Quando aquele universo virtual começou a consumir uma quantia descomunal de energia e processamento, enquanto extrapolava limites do armazenamento de dados, o programa de simulação, que mesmo sendo tão complexo, apresentava defeitos inesperados. Como resultado dentro desse universo, os elaborados cálculos gravitacionais não ficavam prontos a tempo, tendo imperfeições e causando anomalias, mesmo que em centenas de casas decimais oscilando para mais ou para menos, os alicerces que sustentavam as galáxias iriam se desfazer em caos entrópico se nada fosse feito. Planetas se desalinhariam e estrelas colapsariam sobre elas mesmas e, tudo isso, em um curto tempo. Essas falhas já estavam sendo estudadas pelas inteligências simuladas, a ponto de chegarem à conclusão de que viviam, elas mesmos, em uma realidade virtual que se autorregulava através de códigos de segurança. Este abuso induzido de camadas de realidades danificaria todo o Sistema de Simulação gravemente.

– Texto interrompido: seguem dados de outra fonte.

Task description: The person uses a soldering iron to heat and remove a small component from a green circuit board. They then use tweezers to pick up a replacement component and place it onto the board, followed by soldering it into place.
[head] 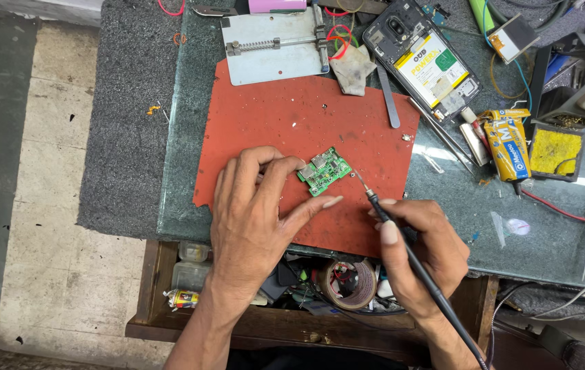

Aquele chip aquecido duraria pouco sem o resfriamento e fornecimento de energia. Na mão robótica que lhe fornecia um tato perfeito, a Controladora sentia o calor de vidas artificiais desesperadas por respostas. Assombrada por ver dentro daquela insignificante peça um reflexo de si mesma, fragmentou com os dedos aquela casca frágil que sustentava camadas dentro de camadas de universos ilusórios.

E, antes que as migalhas terminassem de se esfriar em sua palma, descartou-as no incinerador.